Para preparar un caldo de huesos, las mejores opciones de carne suelen ser aquellas piezas que contienen bastante hueso, algo de carne adherida, cartílago y tejido conectivo, ya que estos aportan sabor, colágeno y nutrientes al caldo. Entre las mejores carnes y huesos para caldo están:

  • Chamberete de res (jarrete o shank): Tiene hueso con tuétano y carne, ideal para caldos espesos y sabrosos.
  • Huesos de tuétano (huesos largos de res): Aportan mucha gelatina y sabor.

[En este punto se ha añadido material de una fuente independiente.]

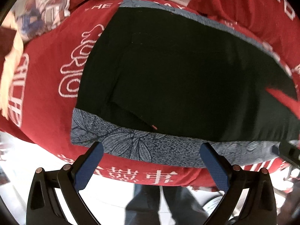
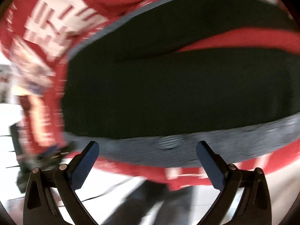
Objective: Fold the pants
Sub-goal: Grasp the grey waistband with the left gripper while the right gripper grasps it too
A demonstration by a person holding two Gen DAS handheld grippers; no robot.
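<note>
- My left tool (image 1: 151, 151): jaws spread wide, nothing between them; its blue pads (image 1: 90, 166) hang just short of the near edge of the grey leaf-print cloth (image 1: 129, 146).
- My right tool (image 2: 147, 149): likewise spread wide and empty, poised over the same near edge; this view is smeared by motion, so fine detail is lost.
- Pants (image 1: 183, 78): black, lying flat on the grey cloth ahead of both tools and beyond the fingertips, touched by neither.
- Pants, appearance: broad dark panel, smooth, with a faint stitched pocket outline and a seam running down the left side in the left wrist view. In the right wrist view the two legs part at the right, with a red strip showing between them.
- Red cover (image 1: 43, 97): white characters printed on it, lies under the grey cloth and drapes over the near edge of the bench.
- Floor (image 1: 112, 193): pale, below the edge.
</note>
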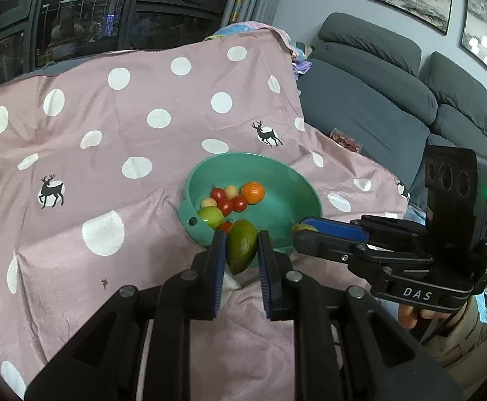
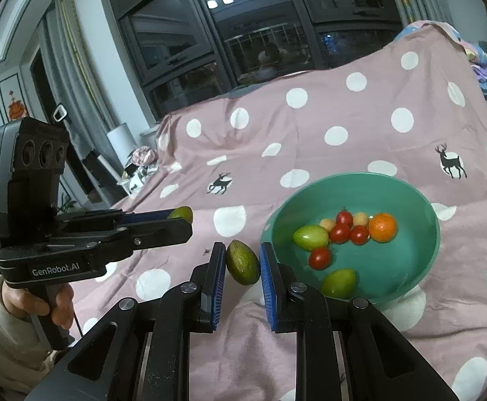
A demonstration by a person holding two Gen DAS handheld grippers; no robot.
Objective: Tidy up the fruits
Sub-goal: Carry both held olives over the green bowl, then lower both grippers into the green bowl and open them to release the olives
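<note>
A teal bowl [image 1: 240, 156] [image 2: 353, 176] sits on the pink dotted cloth. It holds an orange [image 1: 253, 192] [image 2: 382, 227], several red cherry tomatoes [image 2: 339, 233], small yellow fruits and two green fruits [image 2: 311, 237]. My left gripper [image 1: 242, 238] [image 2: 184, 218] is shut on a green oval fruit [image 1: 241, 250], held at the bowl's near rim. My right gripper [image 2: 242, 249] [image 1: 305, 231] is shut on another green oval fruit [image 2: 242, 262], just left of the bowl in its own view. In the left wrist view only a yellow-green tip of that fruit shows.
The pink cloth [image 1: 126, 153] with white dots and deer prints drapes over a raised back. A grey sofa [image 1: 370, 100] stands at the right. Dark windows [image 2: 243, 43] lie behind. A person's hand [image 2: 36, 304] grips the left handle.
</note>
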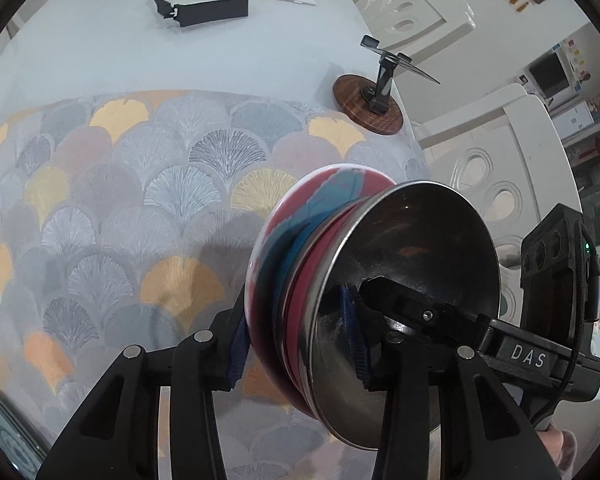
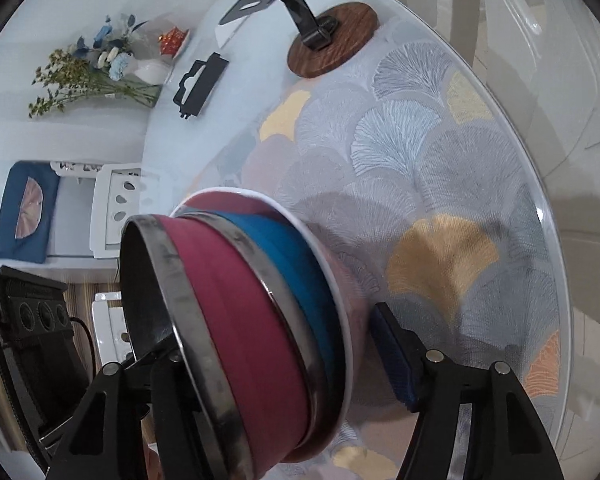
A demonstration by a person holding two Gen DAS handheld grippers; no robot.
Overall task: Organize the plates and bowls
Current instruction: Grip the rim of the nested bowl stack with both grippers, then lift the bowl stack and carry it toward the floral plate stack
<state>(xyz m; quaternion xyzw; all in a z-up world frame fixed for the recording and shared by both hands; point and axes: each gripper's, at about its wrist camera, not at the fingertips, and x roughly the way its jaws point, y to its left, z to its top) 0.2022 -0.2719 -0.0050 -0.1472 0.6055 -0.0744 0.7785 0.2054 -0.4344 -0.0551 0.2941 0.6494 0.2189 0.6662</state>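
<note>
- Where the other handheld gripper crossed the left wrist view, we read the white letters "DAS" on its black finger [image 1: 526, 358]; no other writing was legible.
- We saw the stack of dishes [image 1: 340, 292] tipped on edge above the fan-patterned grey, yellow and peach tablecloth [image 1: 140, 200]: a steel-rimmed crimson bowl [image 2: 244, 320] outermost, a steel-rimmed blue bowl [image 2: 300, 256] nested under it, and a white-rimmed plate with red and blue glaze [image 1: 300, 200] against their bases.
- We found the left gripper [image 1: 300, 344] clamped on the stack, one blue pad on the plate's back and one inside the bowl's shiny steel interior [image 1: 420, 248].
- We saw the right gripper [image 2: 268, 360] astride the same stack, but its near blue pad [image 2: 392, 356] stood just clear of the plate, so its jaws were loose around it.
</note>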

Pueden pedirse partidos a la mitad en la carnicería.
  • Espinazo de res o cerdo: Tiene hueso, carne y cartílago, muy común en caldos mexicanos.
  • Costilla de res o cerdo: Aporta grasa, sabor y gelatina.
  • Patas de pollo o res: Ricas en colágeno, ideales para caldos más gelatinosos.
  • Huesos de pollo (carcasa, pescuezo, alas): Para caldos más ligeros pero con buen sabor.
  • Huesos del espinazo de pollo: Muy usados en la cocina mexicana para caldos claros.

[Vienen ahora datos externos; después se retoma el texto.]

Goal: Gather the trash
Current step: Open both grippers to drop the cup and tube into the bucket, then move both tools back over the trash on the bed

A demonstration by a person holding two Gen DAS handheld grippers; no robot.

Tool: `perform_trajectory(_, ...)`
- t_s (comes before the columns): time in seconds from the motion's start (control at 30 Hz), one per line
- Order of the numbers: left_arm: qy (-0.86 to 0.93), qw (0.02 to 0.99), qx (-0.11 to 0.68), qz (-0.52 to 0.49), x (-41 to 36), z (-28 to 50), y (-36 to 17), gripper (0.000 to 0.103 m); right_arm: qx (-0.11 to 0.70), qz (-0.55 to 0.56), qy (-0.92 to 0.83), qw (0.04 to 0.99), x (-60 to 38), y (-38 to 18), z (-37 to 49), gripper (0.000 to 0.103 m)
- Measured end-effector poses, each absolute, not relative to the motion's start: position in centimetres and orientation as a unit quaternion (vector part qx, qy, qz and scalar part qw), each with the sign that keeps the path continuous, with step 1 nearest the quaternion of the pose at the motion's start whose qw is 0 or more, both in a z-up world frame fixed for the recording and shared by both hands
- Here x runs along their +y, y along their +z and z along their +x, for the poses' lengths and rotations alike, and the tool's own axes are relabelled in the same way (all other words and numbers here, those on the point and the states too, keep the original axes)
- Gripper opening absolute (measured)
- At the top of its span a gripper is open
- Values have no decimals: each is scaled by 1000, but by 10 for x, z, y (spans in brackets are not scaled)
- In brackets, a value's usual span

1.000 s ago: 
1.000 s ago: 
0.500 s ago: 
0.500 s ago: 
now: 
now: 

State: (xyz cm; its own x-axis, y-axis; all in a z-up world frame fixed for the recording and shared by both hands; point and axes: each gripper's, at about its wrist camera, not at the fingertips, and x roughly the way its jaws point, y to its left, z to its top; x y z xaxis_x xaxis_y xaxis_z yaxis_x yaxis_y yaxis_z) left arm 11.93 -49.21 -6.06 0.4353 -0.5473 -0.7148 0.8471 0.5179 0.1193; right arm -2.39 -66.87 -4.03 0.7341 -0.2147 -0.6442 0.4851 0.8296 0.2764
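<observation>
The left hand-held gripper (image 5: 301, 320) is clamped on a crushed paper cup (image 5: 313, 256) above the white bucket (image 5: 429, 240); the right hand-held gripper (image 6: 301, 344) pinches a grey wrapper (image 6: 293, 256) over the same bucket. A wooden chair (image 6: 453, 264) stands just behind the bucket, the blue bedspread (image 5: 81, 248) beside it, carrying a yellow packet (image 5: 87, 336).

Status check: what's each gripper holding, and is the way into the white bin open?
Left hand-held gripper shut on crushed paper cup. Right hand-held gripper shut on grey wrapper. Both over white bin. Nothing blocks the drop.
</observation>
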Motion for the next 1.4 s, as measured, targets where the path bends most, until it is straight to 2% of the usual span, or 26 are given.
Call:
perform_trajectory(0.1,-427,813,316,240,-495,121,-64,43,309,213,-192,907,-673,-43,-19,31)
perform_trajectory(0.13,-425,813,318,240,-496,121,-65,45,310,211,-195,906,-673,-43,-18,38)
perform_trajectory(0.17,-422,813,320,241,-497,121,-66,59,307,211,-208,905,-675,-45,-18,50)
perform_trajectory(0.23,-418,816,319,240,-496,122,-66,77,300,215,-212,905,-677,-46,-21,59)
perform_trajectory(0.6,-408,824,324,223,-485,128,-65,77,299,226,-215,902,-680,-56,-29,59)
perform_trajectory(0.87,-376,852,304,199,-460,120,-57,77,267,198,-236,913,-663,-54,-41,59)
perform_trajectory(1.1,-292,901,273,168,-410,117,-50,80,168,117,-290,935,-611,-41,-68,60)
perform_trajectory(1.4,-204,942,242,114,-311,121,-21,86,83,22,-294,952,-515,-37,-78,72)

Lo ideal es combinar varios tipos de huesos (con y sin tuétano) y algo de carne para lograr un caldo con buen cuerpo, sabor y textura. Si se busca más gelatina y colágeno (para un caldo espeso), se recomienda inclinarse por huesos con cartílago y tuétano.

Receta para preparar caldo de huesos

Ingredientes:

  • 1.5 a 2 kg de huesos (combinación de chamberete, tuétano, espinazo, costilla o carcasa de pollo)
  • 3 litros de agua fría
  • 2 zanahorias partidas en trozos grandes
  • 2 ramas de apio
  • 1 cebolla blanca, partida a la mitad
  • 3 dientes de ajo
  • 1 ramita de perejil (opcional)
  • 1 hoja de laurel
  • 1 cucharadita de sal (al gusto)
  • Pimienta entera al gusto
  • Un chorrito de vinagre blanco o de manzana (ayuda a extraer minerales de los huesos)

Preparación:

  1. Blanquear los huesos (opcional): Para un caldo más limpio, poner los huesos en una olla grande, cubrirlos con agua fría y llevar a ebullición. Cuando suelte espuma, tirar esa agua, enjuagar los huesos y la olla.
  2. Colocar los huesos y verduras: Regresar los huesos a la olla limpia, agregar los vegetales, el ajo, las hierbas, especias y el vinagre.
  3. Agregar el agua: Verter los 3 litros de agua fría.
  4. Cocción lenta: Llevar a ebullición y luego bajar el fuego al mínimo. Cocinar tapado, semi tapado o destapado (según la textura deseada), por al menos 8 horas. Se puede cocinar hasta 24 horas para extraer más nutrientes.
  5. Desespumar: Durante la primera hora, retirar la espuma que se forme en la superficie.
  6. Colar el caldo: Una vez terminado, colar el caldo para desechar huesos y verduras. Si se desea un caldo más claro, se puede colar con un paño limpio o manta de cielo.
  7. Enfriar y desengrasar: Dejar enfriar. Al refrigerar, la grasa subirá y podrá retirarse fácilmente si se desea.

Consejos:

  • Se puede guardar el caldo en porciones y congelar.
  • Si se usan huesos con carne, se puede reservar la carne cocida para otras preparaciones.
  • El caldo debe quedar gelatinoso al enfriarse, señal de que se extrajo colágeno.